**EXERCISE DESCRIPTION:**
Retype each line below without a single alteration.

**INPUT:**

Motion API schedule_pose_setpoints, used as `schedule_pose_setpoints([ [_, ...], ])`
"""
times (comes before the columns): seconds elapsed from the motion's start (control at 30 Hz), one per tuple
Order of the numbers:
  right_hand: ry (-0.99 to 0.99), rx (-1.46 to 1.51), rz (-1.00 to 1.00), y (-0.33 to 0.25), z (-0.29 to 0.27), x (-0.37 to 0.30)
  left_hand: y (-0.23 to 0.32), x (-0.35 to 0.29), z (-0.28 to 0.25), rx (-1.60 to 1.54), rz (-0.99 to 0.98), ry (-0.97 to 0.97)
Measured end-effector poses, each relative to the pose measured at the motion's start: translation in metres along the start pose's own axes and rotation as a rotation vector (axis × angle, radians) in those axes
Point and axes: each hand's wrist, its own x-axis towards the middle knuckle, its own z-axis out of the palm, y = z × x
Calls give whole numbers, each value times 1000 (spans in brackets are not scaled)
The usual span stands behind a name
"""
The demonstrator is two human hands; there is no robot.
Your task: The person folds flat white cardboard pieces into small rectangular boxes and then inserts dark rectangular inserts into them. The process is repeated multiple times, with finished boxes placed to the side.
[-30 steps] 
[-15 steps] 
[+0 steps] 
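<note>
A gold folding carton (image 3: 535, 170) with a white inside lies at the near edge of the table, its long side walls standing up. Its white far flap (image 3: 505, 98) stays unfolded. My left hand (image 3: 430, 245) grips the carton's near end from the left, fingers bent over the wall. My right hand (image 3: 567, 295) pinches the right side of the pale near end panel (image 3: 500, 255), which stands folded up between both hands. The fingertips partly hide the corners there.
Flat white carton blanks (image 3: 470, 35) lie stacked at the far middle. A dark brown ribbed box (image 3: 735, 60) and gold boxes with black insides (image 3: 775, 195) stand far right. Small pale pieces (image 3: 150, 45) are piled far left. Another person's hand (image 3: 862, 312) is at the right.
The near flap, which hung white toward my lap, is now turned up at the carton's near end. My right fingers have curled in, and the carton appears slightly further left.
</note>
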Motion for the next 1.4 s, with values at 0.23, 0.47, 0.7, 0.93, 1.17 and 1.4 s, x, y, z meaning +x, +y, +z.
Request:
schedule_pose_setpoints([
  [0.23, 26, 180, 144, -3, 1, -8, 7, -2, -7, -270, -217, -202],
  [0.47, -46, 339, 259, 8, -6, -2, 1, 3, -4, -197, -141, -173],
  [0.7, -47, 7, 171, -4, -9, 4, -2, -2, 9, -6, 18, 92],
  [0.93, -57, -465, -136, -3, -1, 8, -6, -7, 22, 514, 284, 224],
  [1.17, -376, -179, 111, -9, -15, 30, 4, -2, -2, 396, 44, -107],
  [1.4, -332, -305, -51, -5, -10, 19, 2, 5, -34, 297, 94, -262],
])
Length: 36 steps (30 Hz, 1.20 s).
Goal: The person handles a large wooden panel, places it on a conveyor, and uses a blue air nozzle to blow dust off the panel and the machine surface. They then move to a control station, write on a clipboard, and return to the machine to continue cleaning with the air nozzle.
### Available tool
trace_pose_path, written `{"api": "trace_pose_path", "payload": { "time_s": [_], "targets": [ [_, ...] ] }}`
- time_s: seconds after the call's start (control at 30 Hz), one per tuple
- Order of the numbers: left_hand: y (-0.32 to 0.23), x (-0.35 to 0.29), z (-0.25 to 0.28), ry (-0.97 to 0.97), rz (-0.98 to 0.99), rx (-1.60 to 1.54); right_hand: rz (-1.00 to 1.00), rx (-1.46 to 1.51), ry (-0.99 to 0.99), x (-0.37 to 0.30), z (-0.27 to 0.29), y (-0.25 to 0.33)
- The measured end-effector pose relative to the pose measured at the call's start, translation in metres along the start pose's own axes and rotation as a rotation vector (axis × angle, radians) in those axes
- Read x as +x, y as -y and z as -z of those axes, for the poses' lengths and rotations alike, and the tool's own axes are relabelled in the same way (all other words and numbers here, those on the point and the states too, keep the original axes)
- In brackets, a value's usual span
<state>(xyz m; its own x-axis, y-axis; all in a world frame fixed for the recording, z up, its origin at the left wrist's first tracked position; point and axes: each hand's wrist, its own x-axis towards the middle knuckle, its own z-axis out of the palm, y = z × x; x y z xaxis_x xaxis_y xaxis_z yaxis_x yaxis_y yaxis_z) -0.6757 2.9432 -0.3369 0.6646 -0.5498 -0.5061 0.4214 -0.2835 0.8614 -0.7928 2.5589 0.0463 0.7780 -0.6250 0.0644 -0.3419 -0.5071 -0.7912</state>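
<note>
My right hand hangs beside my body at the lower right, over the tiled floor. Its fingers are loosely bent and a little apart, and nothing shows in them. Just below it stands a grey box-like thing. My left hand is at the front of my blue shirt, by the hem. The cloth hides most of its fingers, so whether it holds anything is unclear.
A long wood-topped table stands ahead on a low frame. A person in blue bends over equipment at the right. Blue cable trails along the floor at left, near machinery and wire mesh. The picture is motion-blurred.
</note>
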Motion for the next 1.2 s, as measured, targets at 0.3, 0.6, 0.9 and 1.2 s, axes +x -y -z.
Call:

**RESPONSE FOR THIS EXERCISE:**
Motion API schedule_pose_setpoints, used as `schedule_pose_setpoints([ [_, ...], ])`
"""
times (comes before the columns): seconds elapsed from the motion's start (control at 30 Hz), one per tuple
Order of the numbers:
  right_hand: ry (-0.99 to 0.99), rx (-1.46 to 1.51), rz (-1.00 to 1.00), y (-0.33 to 0.25), z (-0.29 to 0.27), x (-0.37 to 0.30)
  left_hand: y (-0.23 to 0.32), x (-0.35 to 0.29), z (-0.28 to 0.25), rx (-1.60 to 1.54), rz (-0.99 to 0.98), ry (-0.97 to 0.97)
Measured end-effector poses, each relative to the pose measured at the motion's start: translation in metres along the start pose's own axes and rotation as a rotation vector (axis × angle, radians) in those axes
Point and axes: each hand's wrist, its own x-axis towards the middle knuckle, its own z-axis out of the palm, y = z × x
Calls give whole numbers, each value times 1000 (spans in brackets are not scaled)
The usual span stands behind a name
"""
The demonstrator is two human hands; there is no robot.
Your task: The person folds flat white cardboard pieces into small rectangular boxes and then inserts dark rectangular inserts into them. The process is repeated multiple times, with finished boxes placed to the side.
[-30 steps] 
[-15 steps] 
[+0 steps] 
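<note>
A gold folding carton (image 3: 535, 170) with a white inside lies at the near edge of the table, its long side walls standing up. Its white far flap (image 3: 505, 98) stays unfolded. My left hand (image 3: 430, 245) grips the carton's near end from the left, fingers bent over the wall. My right hand (image 3: 567, 295) pinches the right side of the pale near end panel (image 3: 500, 255), which stands folded up between both hands. The fingertips partly hide the corners there.
Flat white carton blanks (image 3: 470, 35) lie stacked at the far middle. A dark brown ribbed box (image 3: 735, 60) and gold boxes with black insides (image 3: 775, 195) stand far right. Small pale pieces (image 3: 150, 45) are piled far left. Another person's hand (image 3: 862, 312) is at the right.
The near flap, which hung white toward my lap, is now turned up at the carton's near end. My right fingers have curled in, and the carton appears slightly further left.
</note>
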Motion for the next 1.4 s, with values at 0.23, 0.47, 0.7, 0.93, 1.17 and 1.4 s, x, y, z meaning +x, +y, +z.
Request:
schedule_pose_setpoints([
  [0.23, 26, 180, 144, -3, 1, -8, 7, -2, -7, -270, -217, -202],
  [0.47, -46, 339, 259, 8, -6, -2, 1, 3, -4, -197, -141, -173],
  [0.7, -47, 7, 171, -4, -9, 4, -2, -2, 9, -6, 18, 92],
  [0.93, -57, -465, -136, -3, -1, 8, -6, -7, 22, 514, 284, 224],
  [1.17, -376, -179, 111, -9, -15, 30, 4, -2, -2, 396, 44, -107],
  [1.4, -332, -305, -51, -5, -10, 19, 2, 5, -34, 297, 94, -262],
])
Length: 36 steps (30 Hz, 1.20 s).
Goal: The person handles a large wooden panel, places it on a conveyor, and uses a blue air nozzle to blow dust off the panel and the machine surface. They then move to a control station, write on a clipboard, and return to the machine to continue cleaning with the air nozzle.
### Available tool
trace_pose_path, written `{"api": "trace_pose_path", "payload": { "time_s": [_], "targets": [ [_, ...] ] }}`
- time_s: seconds after the call's start (control at 30 Hz), one per tuple
- Order of the numbers: left_hand: y (-0.32 to 0.23), x (-0.35 to 0.29), z (-0.25 to 0.28), ry (-0.97 to 0.97), rz (-0.98 to 0.99), rx (-1.60 to 1.54); right_hand: rz (-1.00 to 1.00), rx (-1.46 to 1.51), ry (-0.99 to 0.99), x (-0.37 to 0.30), z (-0.27 to 0.29), y (-0.25 to 0.33)
- The measured end-effector pose relative to the pose measured at the call's start, translation in metres along the start pose's own axes and rotation as a rotation vector (axis × angle, radians) in those axes
- Read x as +x, y as -y and z as -z of those axes, for the poses' lengths and rotations alike, and the tool's own axes are relabelled in the same way (all other words and numbers here, those on the point and the states too, keep the original axes)
- In brackets, a value's usual span
<state>(xyz m; its own x-axis, y-axis; all in a world frame fixed for the recording, z up, its origin at the left wrist's first tracked position; point and axes: each hand's wrist, its own x-axis towards the middle knuckle, its own z-axis out of the palm, y = z × x; x y z xaxis_x xaxis_y xaxis_z yaxis_x yaxis_y yaxis_z) -0.6757 2.9432 -0.3369 0.6646 -0.5498 -0.5061 0.4214 -0.2835 0.8614 -0.7928 2.5589 0.0463 0.7780 -0.6250 0.0644 -0.3419 -0.5071 -0.7912</state>
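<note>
My right hand hangs beside my body at the lower right, over the tiled floor. Its fingers are loosely bent and a little apart, and nothing shows in them. Just below it stands a grey box-like thing. My left hand is at the front of my blue shirt, by the hem. The cloth hides most of its fingers, so whether it holds anything is unclear.
A long wood-topped table stands ahead on a low frame. A person in blue bends over equipment at the right. Blue cable trails along the floor at left, near machinery and wire mesh. The picture is motion-blurred.
</note>
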Motion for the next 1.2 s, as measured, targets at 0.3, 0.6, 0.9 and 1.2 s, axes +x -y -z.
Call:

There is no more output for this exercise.